The first surface is working memory in the inference provider. Modern providers cache prompt prefixes, tool schemas, and session state to keep input-token costs down. A long-running agent leans on those caches; some providers even expose session affinity headers so requests with the same identifier route to the same model instance. When the region the agent is bound to fails, the cache state is lost. The failover region can serve traffic, but it serves it cold — and any agent logic that assumed conversational continuity now sees a stranger.

The second surface is the worker's local disk. The agent writes scratchpad files for plan-and-act traces, intermediate tool outputs that didn't fit in context, downloaded artifacts it was about to upload elsewhere. Local disk is faster than durable storage and cheaper than putting every artifact in S3. It is also gone the instant the worker dies. A failover region cannot read it.

The third surface is in-flight tool results. The agent called a payment API three minutes ago. The tool result came back. The result was passed to the model, which decided what to do next — but that decision and the tool result it depended on exist only inside an open inference call. The model returns. The worker accepting that return is dead. The result was never persisted. The failover worker has no idea the payment ran.

The fourth surface is the partial plan-and-act trace. The agent has executed three of seven planned steps. The plan exists as text in the prompt history, accumulated turn by turn. There is no structured representation of "what's done, what's next, what was decided." If a different worker tries to resume, it has to re-derive the plan from scratch — and a different model call, even with the same inputs, may decide differently than the first.

Each of these surfaces is invisible to the SRE org because each was introduced as an implementation detail of the agent runtime, not as a stateful service in its own right. The DR plan can't fail over what it can't name.

Idempotency at the Task Level, Not the Request Level

Most service frameworks give you request-level idempotency: an HTTP request comes in with a key, the handler runs, the result gets cached, replays return the same response. That primitive doesn't extend to agents because an agent's "task" is not a request. It's a sequence of model calls and tool invocations that may take minutes or hours, span retries, and produce side effects at multiple steps along the way.

The discipline that has to land is idempotency keys generated at task creation, not within the agent. When the user submits "book the flight and email the itinerary," the orchestrator mints a task ID before the agent does anything. Every tool call the agent emits inherits that task ID and a step ordinal: task=abc, step=1, action=search_flights. The payment API and the email service are configured to deduplicate on (task_id, step_ordinal). If the agent dies after step 3 and the failover region picks up the task at step 3, the deduplication key is identical — the second attempt either no-ops or returns the cached result.

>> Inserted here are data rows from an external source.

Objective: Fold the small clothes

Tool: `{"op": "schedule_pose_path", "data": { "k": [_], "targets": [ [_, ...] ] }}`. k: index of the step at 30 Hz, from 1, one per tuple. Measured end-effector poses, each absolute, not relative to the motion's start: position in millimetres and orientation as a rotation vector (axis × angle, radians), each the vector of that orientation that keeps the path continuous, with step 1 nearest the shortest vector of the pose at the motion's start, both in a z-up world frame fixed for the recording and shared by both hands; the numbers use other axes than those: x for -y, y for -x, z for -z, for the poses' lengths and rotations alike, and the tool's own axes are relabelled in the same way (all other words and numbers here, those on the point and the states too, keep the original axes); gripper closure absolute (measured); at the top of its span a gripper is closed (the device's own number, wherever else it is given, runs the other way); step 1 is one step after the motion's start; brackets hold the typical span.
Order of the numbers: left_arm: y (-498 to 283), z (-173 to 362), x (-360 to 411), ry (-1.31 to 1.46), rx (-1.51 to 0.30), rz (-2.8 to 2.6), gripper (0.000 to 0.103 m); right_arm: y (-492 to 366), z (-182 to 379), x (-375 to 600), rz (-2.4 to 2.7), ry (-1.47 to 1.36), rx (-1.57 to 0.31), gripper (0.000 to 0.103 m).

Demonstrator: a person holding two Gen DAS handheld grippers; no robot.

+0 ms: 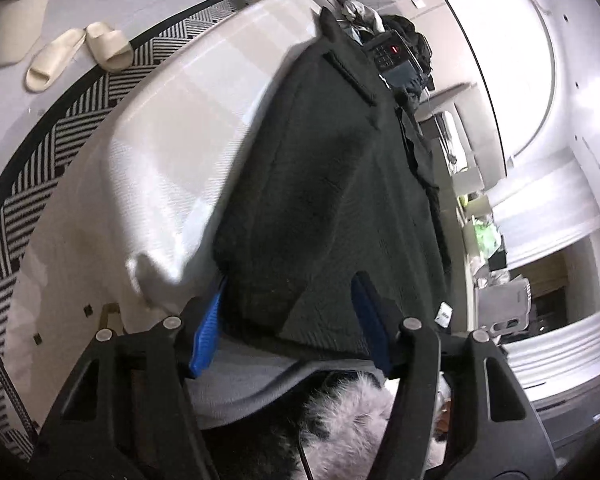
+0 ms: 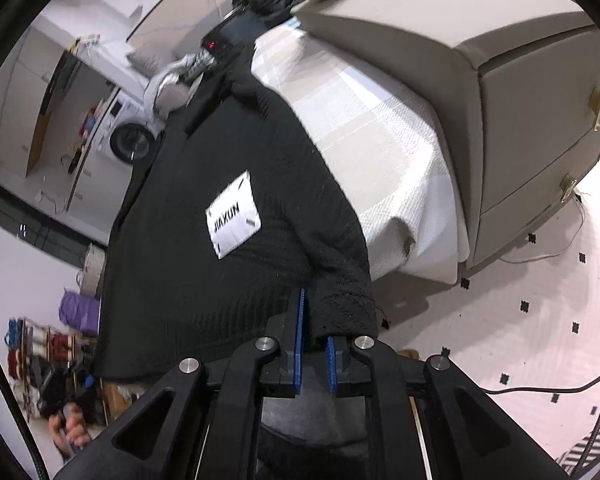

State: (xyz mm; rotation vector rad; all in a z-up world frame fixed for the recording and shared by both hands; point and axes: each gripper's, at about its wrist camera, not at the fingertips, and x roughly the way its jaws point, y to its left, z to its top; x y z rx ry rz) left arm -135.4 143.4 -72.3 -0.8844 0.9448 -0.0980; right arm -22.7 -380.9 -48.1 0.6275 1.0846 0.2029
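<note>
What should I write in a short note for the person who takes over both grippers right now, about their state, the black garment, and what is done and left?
Left gripper: jaws wide apart, the black garment hangs between them; a real grip is not clear.
Right gripper: jaws close together on the garment's lower edge.
Garment: held up over the bed, white label facing the right camera.
Done: garment picked up.
Left: no fold is visible yet; lay it flat on the bed and fold it.
</note>
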Motion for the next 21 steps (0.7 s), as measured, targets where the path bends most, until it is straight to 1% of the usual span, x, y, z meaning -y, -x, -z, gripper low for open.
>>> {"op": "schedule_pose_path", "data": {
  "k": [2,3,5,7,8,10,12,15,17,18,21],
  "targets": [
    [127.7,71.8,-137.2,0.848,-0.951,0.095,0.047,25.0,45.6,384.9,-0.236,-0.591,-1.122,0.088],
    [124.6,71.2,-133.9,0.824,-0.954,0.081,0.05,27.6,42.6,388.5,-0.255,-0.56,-1.139,0.082],
    [123.9,69.8,-130.7,0.787,-0.951,0.046,0.073,33.4,38.4,393.5,-0.279,-0.534,-1.136,0.079],
    [124.0,67.4,-130.1,0.757,-0.932,0.018,0.084,39.2,34.5,402.5,-0.31,-0.542,-1.099,0.076],
    [124.1,66.8,-129.6,0.751,-0.926,0.013,0.086,40.3,34.7,405.9,-0.317,-0.559,-1.088,0.075],
    [124.3,65.8,-129.4,0.744,-0.92,0.007,0.089,41.2,39.4,418.5,-0.346,-0.653,-1.054,0.069],
    [124.9,63.6,-129.7,0.73,-0.915,0.008,0.089,41.4,47.0,427.8,-0.357,-0.73,-1.056,0.066],
    [129.8,60.9,-134.7,0.731,-0.907,0.001,0.089,45.0,42.1,432.2,-0.362,-0.724,-1.038,0.066],
    [130.4,60.8,-138.0,0.744,-0.903,0.002,0.089,49.1,35.7,439.2,-0.34,-0.694,-1.012,0.062],
    [133.1,62.0,-140.4,0.748,-0.903,0.004,0.089,49.8,34.5,442.3,-0.32,-0.686,-1.003,0.058],
    [134.6,66.1,-142.1,0.758,-0.911,0.003,0.089,42.5,39.8,438.3,-0.347,-0.709,-1.002,0.058]
  ]
}}
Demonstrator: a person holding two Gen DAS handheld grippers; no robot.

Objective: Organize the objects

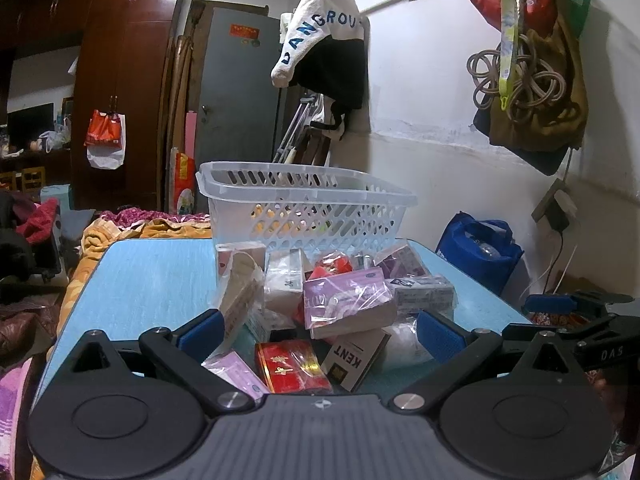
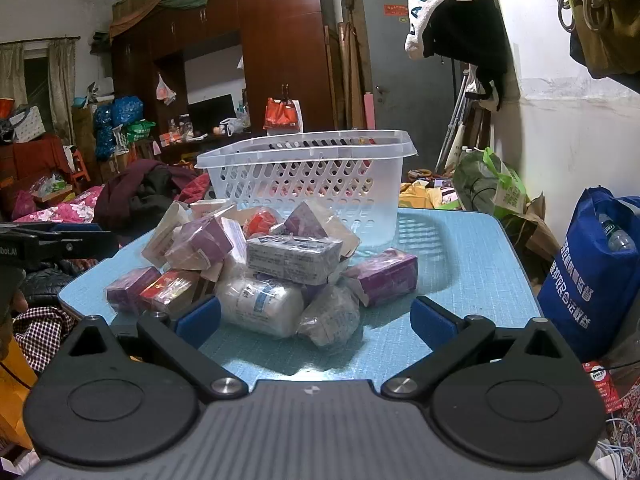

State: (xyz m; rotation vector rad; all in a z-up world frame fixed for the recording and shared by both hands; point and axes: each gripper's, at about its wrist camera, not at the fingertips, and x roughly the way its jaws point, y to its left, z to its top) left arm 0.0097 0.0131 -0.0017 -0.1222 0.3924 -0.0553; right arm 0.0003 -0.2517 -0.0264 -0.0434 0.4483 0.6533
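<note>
Boxes and wrapped packets lie in one heap on the light blue table (image 1: 140, 276), and a white plastic basket (image 1: 304, 204) with a perforated wall stands behind the heap, at 12 o'clock from both grippers.

From the left wrist camera, going from 9 o'clock toward 3 o'clock: the left gripper (image 1: 320, 332) is spread wide with nothing between its blue pads (image 1: 202, 330). Between the two fingers, low in the view, lie a pale pink box (image 1: 240, 376), a red and gold box (image 1: 292, 366) just beside it, and a white box printed KENT (image 1: 352, 360) tilted against the heap. Above them a pink box in clear film (image 1: 346, 300) rests on top, and a grey-white packet (image 1: 424, 294) lies at about 2 o'clock from it. At the far 3 o'clock edge the other gripper shows over the table corner.

From the right wrist camera, the right gripper (image 2: 316, 318) also stands wide open and holds nothing. At 10 o'clock lies a small purple box (image 2: 130, 288) touching a red packet (image 2: 172, 288). At the centre a white bottle in plastic wrap (image 2: 260, 306) lies on its side, near the left pad. On top of it rests a grey box in film (image 2: 294, 258). At 1 o'clock a purple box (image 2: 386, 276) lies alone on the table surface, close to the heap. A blue shopping bag (image 2: 596, 280) stands beside the table at 3 o'clock.
</note>
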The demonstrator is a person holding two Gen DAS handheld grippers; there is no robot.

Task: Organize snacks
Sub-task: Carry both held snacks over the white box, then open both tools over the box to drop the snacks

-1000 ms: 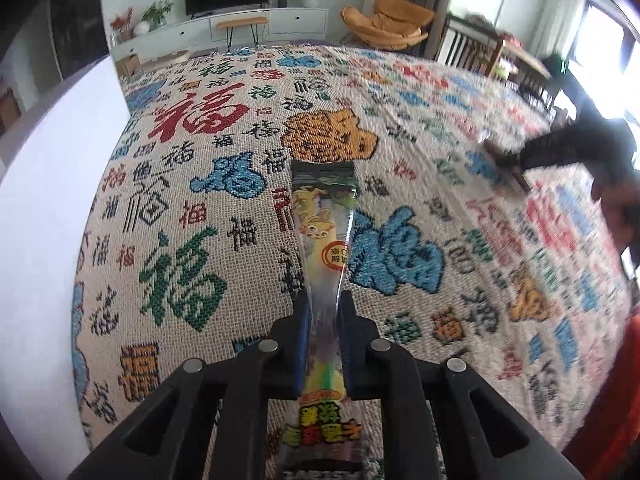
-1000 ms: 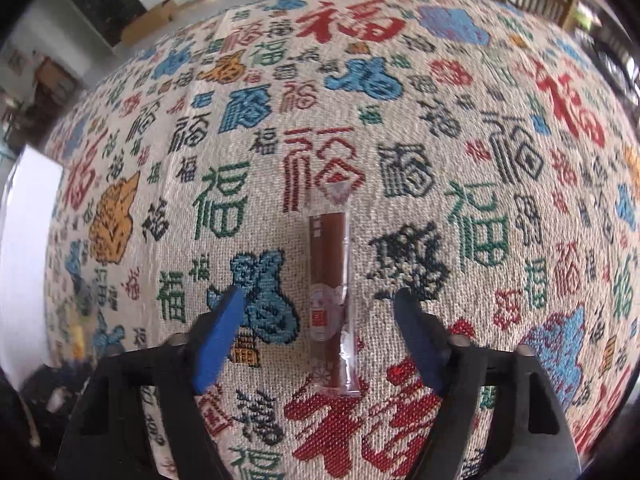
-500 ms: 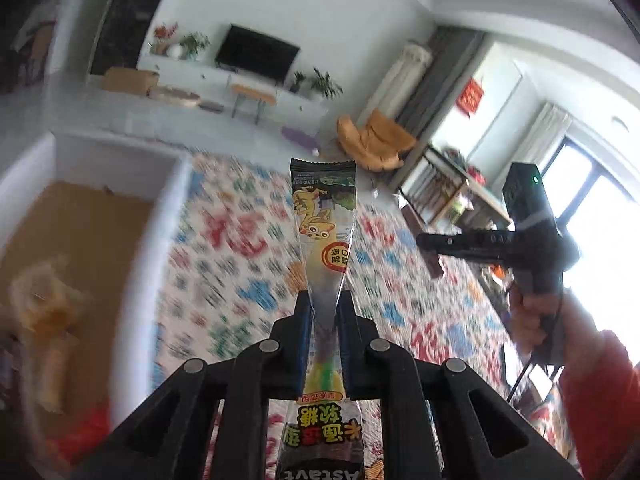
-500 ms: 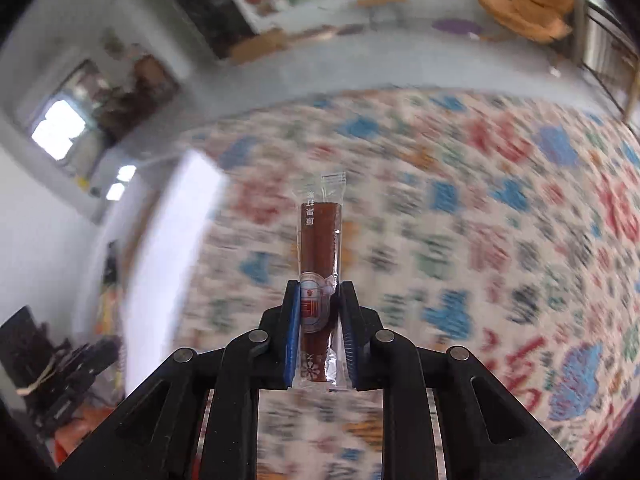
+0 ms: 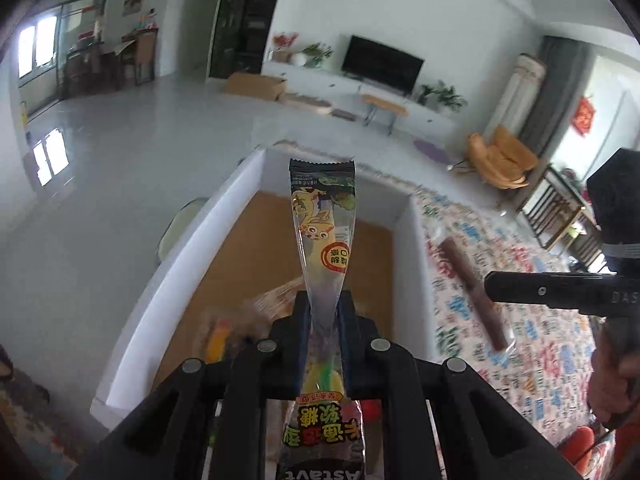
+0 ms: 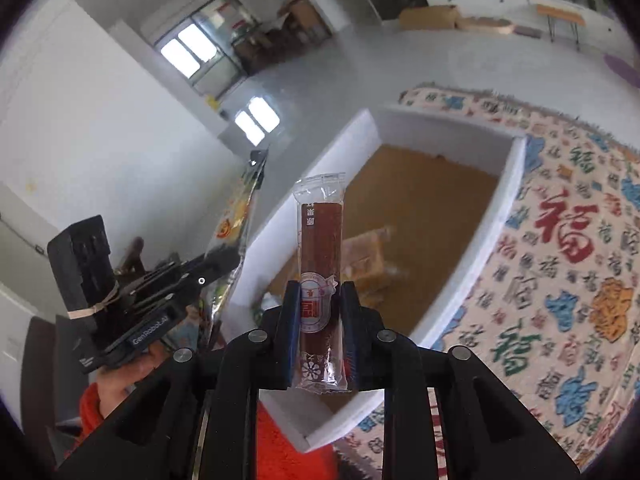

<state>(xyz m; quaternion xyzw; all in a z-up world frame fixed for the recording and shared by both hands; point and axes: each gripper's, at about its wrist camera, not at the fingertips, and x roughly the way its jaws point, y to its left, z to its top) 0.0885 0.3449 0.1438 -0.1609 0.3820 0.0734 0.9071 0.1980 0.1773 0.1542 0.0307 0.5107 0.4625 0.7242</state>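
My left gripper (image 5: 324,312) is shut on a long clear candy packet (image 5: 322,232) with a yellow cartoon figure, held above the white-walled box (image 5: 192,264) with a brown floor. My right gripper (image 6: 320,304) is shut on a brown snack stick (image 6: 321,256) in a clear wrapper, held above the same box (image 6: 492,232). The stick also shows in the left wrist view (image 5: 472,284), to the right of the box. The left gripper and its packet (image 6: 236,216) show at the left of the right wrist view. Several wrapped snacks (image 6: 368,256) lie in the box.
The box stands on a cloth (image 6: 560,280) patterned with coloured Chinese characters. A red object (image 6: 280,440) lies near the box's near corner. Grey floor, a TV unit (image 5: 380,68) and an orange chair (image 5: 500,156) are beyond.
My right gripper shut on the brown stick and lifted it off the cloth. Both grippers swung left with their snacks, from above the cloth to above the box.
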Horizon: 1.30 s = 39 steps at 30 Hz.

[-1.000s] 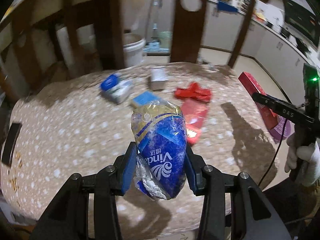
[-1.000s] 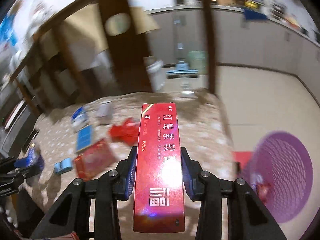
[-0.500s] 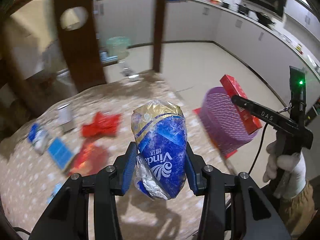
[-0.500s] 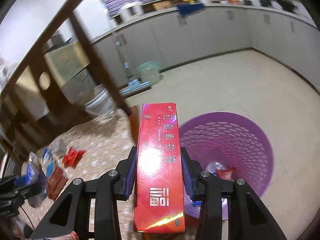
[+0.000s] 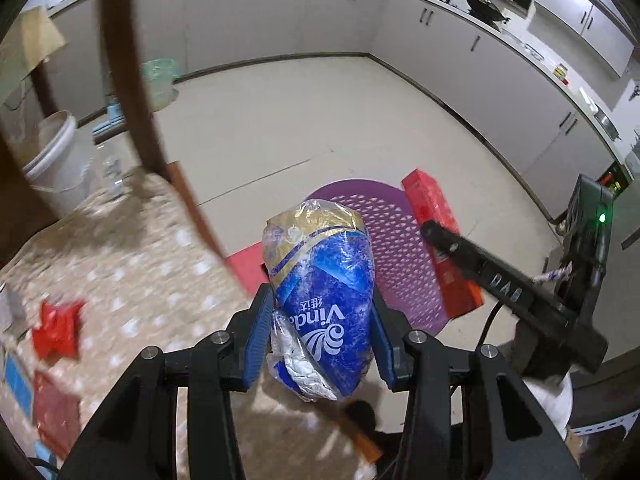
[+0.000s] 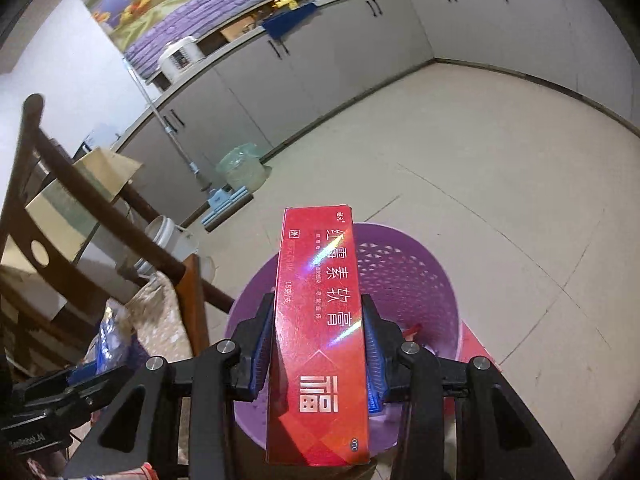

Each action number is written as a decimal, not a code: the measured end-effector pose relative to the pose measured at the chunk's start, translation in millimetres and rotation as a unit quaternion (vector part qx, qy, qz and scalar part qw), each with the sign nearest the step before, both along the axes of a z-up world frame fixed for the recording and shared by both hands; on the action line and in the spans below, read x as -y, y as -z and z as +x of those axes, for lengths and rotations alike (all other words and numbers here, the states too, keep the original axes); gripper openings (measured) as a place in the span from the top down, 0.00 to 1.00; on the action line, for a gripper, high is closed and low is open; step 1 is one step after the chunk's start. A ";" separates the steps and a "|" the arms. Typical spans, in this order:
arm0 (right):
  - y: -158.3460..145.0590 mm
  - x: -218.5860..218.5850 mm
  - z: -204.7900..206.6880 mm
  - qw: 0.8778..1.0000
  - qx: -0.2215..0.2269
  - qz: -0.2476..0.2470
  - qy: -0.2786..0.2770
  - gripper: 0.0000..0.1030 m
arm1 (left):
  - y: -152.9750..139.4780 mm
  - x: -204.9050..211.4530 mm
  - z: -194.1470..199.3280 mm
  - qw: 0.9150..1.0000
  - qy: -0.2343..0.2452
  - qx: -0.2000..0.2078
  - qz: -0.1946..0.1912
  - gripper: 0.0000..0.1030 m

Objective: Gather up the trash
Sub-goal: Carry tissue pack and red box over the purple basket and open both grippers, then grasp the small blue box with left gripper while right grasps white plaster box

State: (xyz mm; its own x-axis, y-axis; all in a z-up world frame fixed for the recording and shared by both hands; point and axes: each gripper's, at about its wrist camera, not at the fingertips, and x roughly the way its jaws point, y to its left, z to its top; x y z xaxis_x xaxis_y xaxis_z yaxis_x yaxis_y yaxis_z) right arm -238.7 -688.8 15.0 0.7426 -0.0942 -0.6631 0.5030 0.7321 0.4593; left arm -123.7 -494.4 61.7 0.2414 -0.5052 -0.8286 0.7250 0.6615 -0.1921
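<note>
My left gripper point(image 5: 322, 334) is shut on a crumpled blue and gold Vinda tissue pack point(image 5: 322, 280), held in the air at the table's right edge. A purple mesh trash basket point(image 5: 394, 236) stands on the floor just beyond it. My right gripper point(image 6: 318, 360) is shut on a long red box point(image 6: 320, 336) and holds it directly over the basket point(image 6: 412, 280). The red box also shows in the left wrist view point(image 5: 438, 236), above the basket's right side. The blue pack shows at the left of the right wrist view point(image 6: 112, 340).
The spotted tablecloth point(image 5: 132, 268) carries red wrappers point(image 5: 58, 330) and a blue packet point(image 5: 16, 384) at the left. A dark wooden chair point(image 6: 100, 208) stands by the table. A white bucket point(image 5: 56, 160) and a green bin point(image 6: 242, 170) stand on the tiled floor.
Both grippers have swung right, from over the table toward the purple basket, each keeping its load. The red box now hangs over the basket's opening.
</note>
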 end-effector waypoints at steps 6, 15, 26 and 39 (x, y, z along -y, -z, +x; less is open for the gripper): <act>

This sounds simple and it is, in principle. The trap is that practitioners ship agents where the idempotency key is generated inside the agent's plan-and-act loop — sampled from the model output, or hashed from the current prompt, or derived from the call's wall clock time. All three break under failover because the resumed task will produce a different key. The team finds out when the customer is billed twice.

The fix is to treat the task ID and the step ordinal as orchestrator-owned primitives the agent must use but cannot generate. The orchestrator hands the agent a key for each tool slot before the call is made. If the agent crashes mid-call, the resumer reuses the same key. The downstream API enforces dedup. The customer gets billed once.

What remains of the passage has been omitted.